The Cost of China’s Industrialization
The pundits gushing over “The China Story” — that the Middle Kingdom’s industrialization is a boon to the global economy and China’s poor — never calculate the human cost of that runaway industrialization and the vast inequalities it has unleashed.
The human cost is staggering: at least half the population is suffering from chronic lifestyle/environmental-related illnesses and 225 million suffer from mental disorders. For context, the population of China is estimated to be 1.39 billion, roughly 4.4 times the U.S. population of 317 million, and about 20% of the total global population.
Here are some estimates of China’s public health problems: (source links below)
— Half the population is estimated to be prediabetic (suffering from metabolic syndrome/diabesity).
— 12% of the populace now has diabetes, roughly 115 million people.
— An estimated 70% of China’s diabetics are undiagnosed; only 25% are receiving any treatment and of the 25%, the disease is only being controlled in 40% of those getting treatment.
— Noncommunicable diseases — cardiovascular disease, chronic respiratory diseases and cancer, account for 85% of total deaths in China today — much higher than the global average of 60%.

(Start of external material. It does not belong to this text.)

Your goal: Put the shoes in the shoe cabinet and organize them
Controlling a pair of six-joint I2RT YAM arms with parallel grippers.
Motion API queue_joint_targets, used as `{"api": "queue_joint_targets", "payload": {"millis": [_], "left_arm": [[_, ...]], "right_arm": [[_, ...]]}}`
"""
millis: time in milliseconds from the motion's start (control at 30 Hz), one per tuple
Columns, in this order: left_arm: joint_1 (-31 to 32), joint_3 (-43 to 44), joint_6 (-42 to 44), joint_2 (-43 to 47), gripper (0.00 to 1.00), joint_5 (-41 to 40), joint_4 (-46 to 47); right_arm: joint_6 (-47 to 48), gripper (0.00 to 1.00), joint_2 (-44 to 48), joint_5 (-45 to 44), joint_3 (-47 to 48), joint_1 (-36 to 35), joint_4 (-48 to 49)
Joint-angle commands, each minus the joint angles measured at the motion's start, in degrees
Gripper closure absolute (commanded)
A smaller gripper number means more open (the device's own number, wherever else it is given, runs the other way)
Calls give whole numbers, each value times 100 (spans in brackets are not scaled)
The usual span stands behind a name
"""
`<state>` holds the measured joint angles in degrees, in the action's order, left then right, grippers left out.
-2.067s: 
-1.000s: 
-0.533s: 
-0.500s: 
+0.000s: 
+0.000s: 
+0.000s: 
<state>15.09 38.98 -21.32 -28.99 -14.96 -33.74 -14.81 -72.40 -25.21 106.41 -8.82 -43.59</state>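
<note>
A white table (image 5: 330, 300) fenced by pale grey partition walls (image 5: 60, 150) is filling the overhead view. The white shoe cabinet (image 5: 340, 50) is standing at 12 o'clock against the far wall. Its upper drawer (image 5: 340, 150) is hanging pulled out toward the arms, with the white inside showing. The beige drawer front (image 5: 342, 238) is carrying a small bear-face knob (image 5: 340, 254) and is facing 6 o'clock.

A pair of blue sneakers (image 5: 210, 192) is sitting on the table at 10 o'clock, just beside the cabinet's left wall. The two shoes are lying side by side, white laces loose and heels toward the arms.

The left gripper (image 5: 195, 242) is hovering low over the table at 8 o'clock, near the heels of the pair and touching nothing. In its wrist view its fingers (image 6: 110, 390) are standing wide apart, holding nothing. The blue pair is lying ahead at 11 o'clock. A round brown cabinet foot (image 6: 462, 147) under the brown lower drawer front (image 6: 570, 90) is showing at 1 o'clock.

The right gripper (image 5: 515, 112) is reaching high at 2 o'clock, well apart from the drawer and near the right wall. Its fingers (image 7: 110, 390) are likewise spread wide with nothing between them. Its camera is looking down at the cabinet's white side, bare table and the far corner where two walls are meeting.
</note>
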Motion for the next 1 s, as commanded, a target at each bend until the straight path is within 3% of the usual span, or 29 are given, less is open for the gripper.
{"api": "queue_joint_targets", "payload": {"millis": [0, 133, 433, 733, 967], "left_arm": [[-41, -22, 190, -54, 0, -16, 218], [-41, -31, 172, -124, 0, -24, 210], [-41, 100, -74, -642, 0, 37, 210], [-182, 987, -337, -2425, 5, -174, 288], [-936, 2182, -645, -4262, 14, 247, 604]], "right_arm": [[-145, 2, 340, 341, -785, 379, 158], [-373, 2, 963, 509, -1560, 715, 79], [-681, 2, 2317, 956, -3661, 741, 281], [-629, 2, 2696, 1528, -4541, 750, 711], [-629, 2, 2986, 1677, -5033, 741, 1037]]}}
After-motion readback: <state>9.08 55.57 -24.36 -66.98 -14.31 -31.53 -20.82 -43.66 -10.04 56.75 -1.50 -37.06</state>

— Mental disorders rose by more than 50 percent between 2003 and 2008. An estimated 17.5% of the population (225 million) suffers from some form of mental problem, one of the highest rates in the world.
— More than 300 million people in China — roughly equivalent to the entire U.S. population of 317 million — smoke tobacco.
— 200 million workers are directly exposed to occupational hazards.
— Informal estimates suggest a large percentage of the urban population suffers from lung/pulmonary diseases. Over the last 30 years, deaths ascribed to lung cancer have risen by a factor of five in China,
— 160 million Chinese adults have hypertension (high blood pressure).
— In 2006, 80 percent of China’s health budget was spent on just 8.5 million government officials.
— Tthe rate of health-care coverage is high, but the level of benefits is still very low. 836 million rural residents who were officially covered by the government’s plan still had to pay the lion’s share of their medical bills. The government coverage paid a mere 8.6% of rural residents’ total healthcare expenditures.
Reliable statistics are hard to come by for a number of reasons. Authorities in China avoid quantifying China’s public health realities because it detracts from the glowing “China Story” they promote.
The rural population (still 55% of the total populace) often has little access to health care and statistics are sketchy.
Preconditions that lead to disease (for example, prediabetes and early-stage COPD (chronic obstructive pulmonary disease) are not accurately monitored.
The standard Western proponent of the China Story spends a few days in a fancy Shanghai hotel and then repeats glowing (and dodgy) economic statistics, as if that’s the whole story. For American pundits, China isn’t a country. It’s a fantasyland.
Western pundits don’t visit rural village stripped of working-age adults, where grandparents are struggling to raise the children who mourn their factory-worker parents’ absence.
Proponents don’t spend time with those on the bottom of the urban “growth story,” the millions living in makeshift hovels who receive no state aid due to their status as “illegal residents” in urban zones.
The mental health issues arising from dislocated families, uprooted workers and grinding poverty in the midst of a society dominated by an Elite that drives super-sports cars and owns lavish homes in the West are ignored by the mainstream Western media.
The rapid ageing of the Chinese populace is exacerbating an already immense public health crisis. It’s estimated that by 2040 there will be more people with Alzheimer’s disease in China than in all the developed countries combined.
Ill health and chronic disease are undercutting the economic growth everyone is focusing on. Whatever the metric used — hours of labor lost to illness, years of labor lost to early retirement due to ill-health, etc. — the costs of China’s environmental damage, disrupted social order and low investment in public health are weighing heavily on output.
The rise in health-related costs going forward will not be linear but geometric. Linear increases in pollution, diabesity, etc. can yield a ten-fold increase in diseases that require costly treatments.
Every nation, developed and developing alike, has public health challenges. What’s different about China (and India) is the scale is just so enormous: 740 million Chinese are regularly exposed to second-hand smoke, for example, and ten of millions of urban dwellers are exposed to air pollution that is said to rival smoking three packs of cigarettes a day in its negative impact on pulmonary health.
Apologists will naturally claim these estimates are exaggerated, and that China is aggressively tackling its immense environmental and public-health problems.
What’s being exaggerated is China’s response to the unfolding environmental and public health catastrophe. Public health receives lip service and a marginal slice of state funding and focus. The money flows to care for the elites, and the peasantry gets next to nothing.
The public health catastrophe that will unfold with a vengeance in the decade ahead is already baked into China’s economic/political structure.